**ACTIVITY**
An unchanged copy of all the lines below is expected, and it should contain no pictures.

====

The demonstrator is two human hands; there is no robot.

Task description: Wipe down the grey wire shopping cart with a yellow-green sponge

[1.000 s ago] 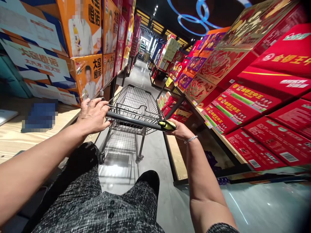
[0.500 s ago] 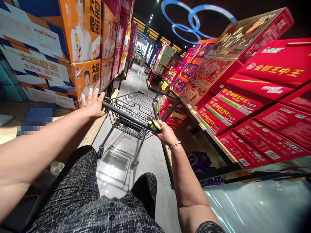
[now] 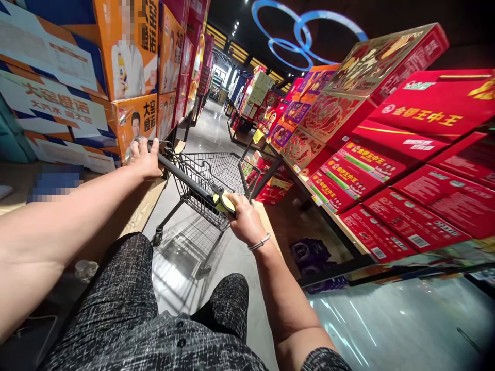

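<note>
A black wire shopping cart (image 3: 204,180) stands in front of my legs, angled in the aisle, and its basket looks bare of goods. Its dark handle bar (image 3: 185,178) slants down from left to right. My left hand (image 3: 144,161) lies over the bar's left end with bent fingers, close beside an orange carton (image 3: 133,123); the fingertips are partly hidden. At the right end, my right hand (image 3: 246,219) is wrapped round the bar, against a yellow-green and black fitting (image 3: 223,202). A thin bracelet circles my right wrist.
Orange and blue cartons (image 3: 58,103) are stacked on a low wooden platform at left. Red gift boxes (image 3: 421,118) fill the right shelf (image 3: 336,221), whose edge runs close to the cart. The shiny tiled floor (image 3: 216,121) leads on between displays.
The cart's right end has swung nearer and leftward, with my right hand on it. My left hand has moved slightly left, and its spread fingers have bent.
</note>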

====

**RESULT OF THE TASK**
The demonstrator is two human hands; there is no robot.

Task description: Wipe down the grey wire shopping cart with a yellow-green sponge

[1.000 s ago] 
[0.500 s ago] 
[now] 

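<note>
A black wire shopping cart (image 3: 204,180) stands in front of my legs, angled in the aisle, and its basket looks bare of goods. Its dark handle bar (image 3: 185,178) slants down from left to right. My left hand (image 3: 144,161) lies over the bar's left end with bent fingers, close beside an orange carton (image 3: 133,123); the fingertips are partly hidden. At the right end, my right hand (image 3: 246,219) is wrapped round the bar, against a yellow-green and black fitting (image 3: 223,202). A thin bracelet circles my right wrist.
Orange and blue cartons (image 3: 58,103) are stacked on a low wooden platform at left. Red gift boxes (image 3: 421,118) fill the right shelf (image 3: 336,221), whose edge runs close to the cart. The shiny tiled floor (image 3: 216,121) leads on between displays.
The cart's right end has swung nearer and leftward, with my right hand on it. My left hand has moved slightly left, and its spread fingers have bent.
</note>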

This is the complete answer to the exercise.